Given the records below, the lines starting at the line with "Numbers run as" and ending at the line with "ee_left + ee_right" should be output exactly, both end lines kept and pictures left out.
___ Available data ___
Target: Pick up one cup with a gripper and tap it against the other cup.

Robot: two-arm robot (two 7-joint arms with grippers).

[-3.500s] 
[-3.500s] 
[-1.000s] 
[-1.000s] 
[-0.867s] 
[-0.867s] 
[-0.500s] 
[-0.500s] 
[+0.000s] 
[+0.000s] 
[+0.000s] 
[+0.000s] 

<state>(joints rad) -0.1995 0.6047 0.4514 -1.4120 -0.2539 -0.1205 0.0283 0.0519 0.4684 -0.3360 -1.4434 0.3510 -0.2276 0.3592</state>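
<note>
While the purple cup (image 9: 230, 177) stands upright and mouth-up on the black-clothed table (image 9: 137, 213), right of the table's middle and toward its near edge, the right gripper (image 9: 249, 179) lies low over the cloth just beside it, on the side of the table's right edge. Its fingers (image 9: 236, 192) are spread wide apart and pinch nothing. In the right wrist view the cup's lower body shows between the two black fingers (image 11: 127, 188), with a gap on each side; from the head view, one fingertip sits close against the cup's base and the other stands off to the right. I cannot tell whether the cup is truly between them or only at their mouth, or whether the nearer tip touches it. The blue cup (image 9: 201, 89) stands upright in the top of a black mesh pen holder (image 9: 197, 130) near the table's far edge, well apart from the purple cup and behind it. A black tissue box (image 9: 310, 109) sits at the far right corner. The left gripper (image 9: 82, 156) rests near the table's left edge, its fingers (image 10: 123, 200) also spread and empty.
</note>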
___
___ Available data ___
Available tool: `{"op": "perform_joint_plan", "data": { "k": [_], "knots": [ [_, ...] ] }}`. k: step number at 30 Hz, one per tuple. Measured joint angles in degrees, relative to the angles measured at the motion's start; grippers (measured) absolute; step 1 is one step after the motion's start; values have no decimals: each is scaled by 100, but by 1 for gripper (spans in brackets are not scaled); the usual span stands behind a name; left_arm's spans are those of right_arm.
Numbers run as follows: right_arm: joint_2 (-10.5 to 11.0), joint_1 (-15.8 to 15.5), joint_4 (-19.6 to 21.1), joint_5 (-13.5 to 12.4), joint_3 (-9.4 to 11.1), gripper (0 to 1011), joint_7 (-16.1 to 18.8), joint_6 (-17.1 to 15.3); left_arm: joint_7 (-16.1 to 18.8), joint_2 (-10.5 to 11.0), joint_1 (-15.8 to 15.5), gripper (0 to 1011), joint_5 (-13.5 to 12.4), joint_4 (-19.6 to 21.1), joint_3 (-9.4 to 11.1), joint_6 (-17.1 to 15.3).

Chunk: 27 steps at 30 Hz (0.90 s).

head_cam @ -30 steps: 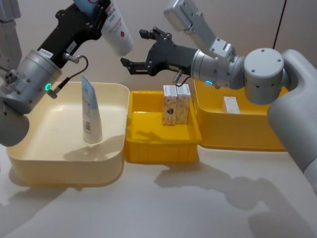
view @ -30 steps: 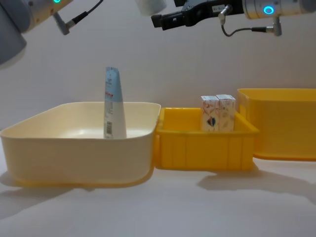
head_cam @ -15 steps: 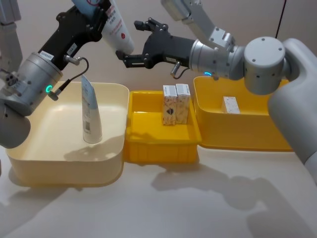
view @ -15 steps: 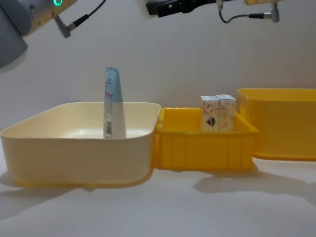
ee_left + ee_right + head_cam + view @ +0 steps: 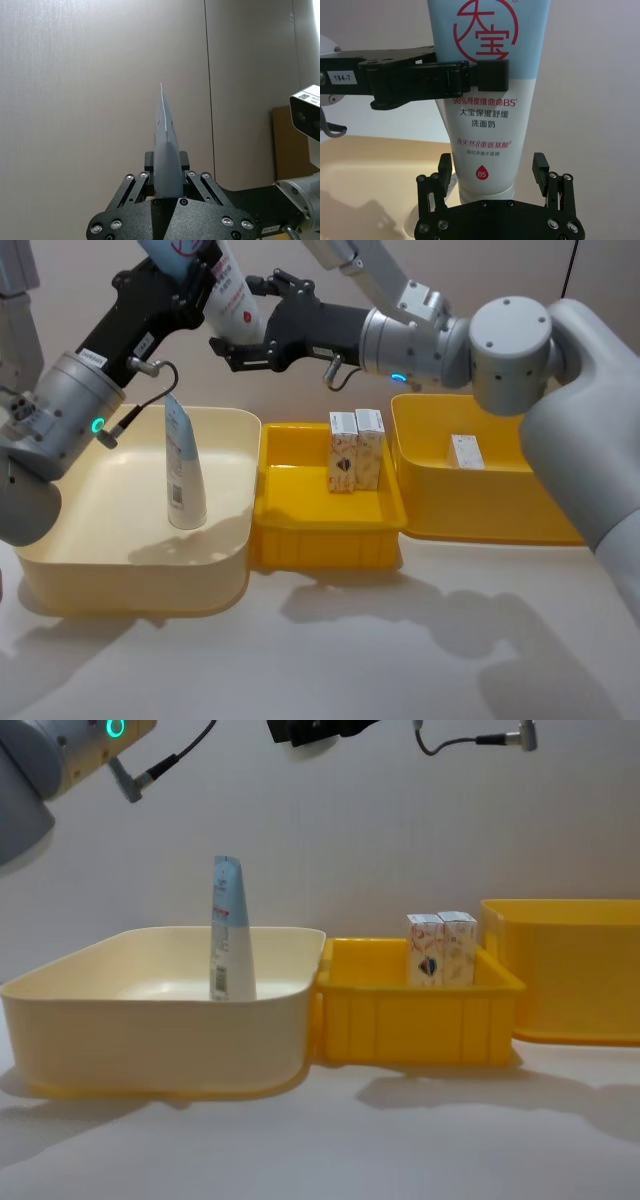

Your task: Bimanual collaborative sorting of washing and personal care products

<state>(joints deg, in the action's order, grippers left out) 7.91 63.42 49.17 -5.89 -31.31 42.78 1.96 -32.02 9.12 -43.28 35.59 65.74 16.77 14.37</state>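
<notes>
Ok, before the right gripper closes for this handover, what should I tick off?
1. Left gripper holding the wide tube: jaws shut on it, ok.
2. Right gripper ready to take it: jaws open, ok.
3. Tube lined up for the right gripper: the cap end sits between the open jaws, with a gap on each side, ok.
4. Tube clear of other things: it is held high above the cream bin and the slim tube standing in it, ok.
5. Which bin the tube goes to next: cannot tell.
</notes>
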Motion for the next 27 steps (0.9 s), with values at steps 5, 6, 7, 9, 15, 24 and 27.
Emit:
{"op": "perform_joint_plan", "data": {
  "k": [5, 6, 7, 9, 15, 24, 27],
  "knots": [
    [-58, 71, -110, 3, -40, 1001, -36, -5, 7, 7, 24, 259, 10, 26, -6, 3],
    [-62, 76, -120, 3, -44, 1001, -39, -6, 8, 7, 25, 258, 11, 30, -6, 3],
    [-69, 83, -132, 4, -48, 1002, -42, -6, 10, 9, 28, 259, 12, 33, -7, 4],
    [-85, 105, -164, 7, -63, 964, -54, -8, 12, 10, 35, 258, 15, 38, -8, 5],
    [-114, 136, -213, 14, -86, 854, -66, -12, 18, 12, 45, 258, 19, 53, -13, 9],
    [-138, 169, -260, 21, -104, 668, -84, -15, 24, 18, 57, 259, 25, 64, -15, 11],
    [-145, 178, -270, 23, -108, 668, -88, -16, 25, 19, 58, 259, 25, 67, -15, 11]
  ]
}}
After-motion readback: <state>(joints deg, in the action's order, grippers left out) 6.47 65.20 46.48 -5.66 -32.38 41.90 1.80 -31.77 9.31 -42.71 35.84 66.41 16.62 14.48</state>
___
(Final answer):
Numbers run as follows: right_arm: joint_2 (-10.5 to 11.0), joint_1 (-15.8 to 15.5), joint_4 (-19.6 to 21.1), joint_5 (-13.5 to 12.4), joint_3 (-9.4 to 11.1), gripper (0 to 1011), joint_7 (-16.1 to 18.8), joint_6 (-17.1 to 15.3); left_arm: joint_7 (-16.1 to 18.8), joint_2 (-10.5 to 11.0), joint_1 (-15.8 to 15.5), gripper (0 to 1011), joint_5 (-13.5 to 12.4), joint_4 (-19.6 to 21.1), joint_3 (-9.4 to 11.1), joint_6 (-17.1 to 15.3).

Chunk: 27 steps at 30 Hz (0.90 s).

head_cam @ -30 steps: 
view @ -30 steps: 
head_cam @ -15 steps: 
view @ -15 steps: 
ee_left + ee_right + head_cam + view @ +0 steps: 

What the answer needed to say has been said.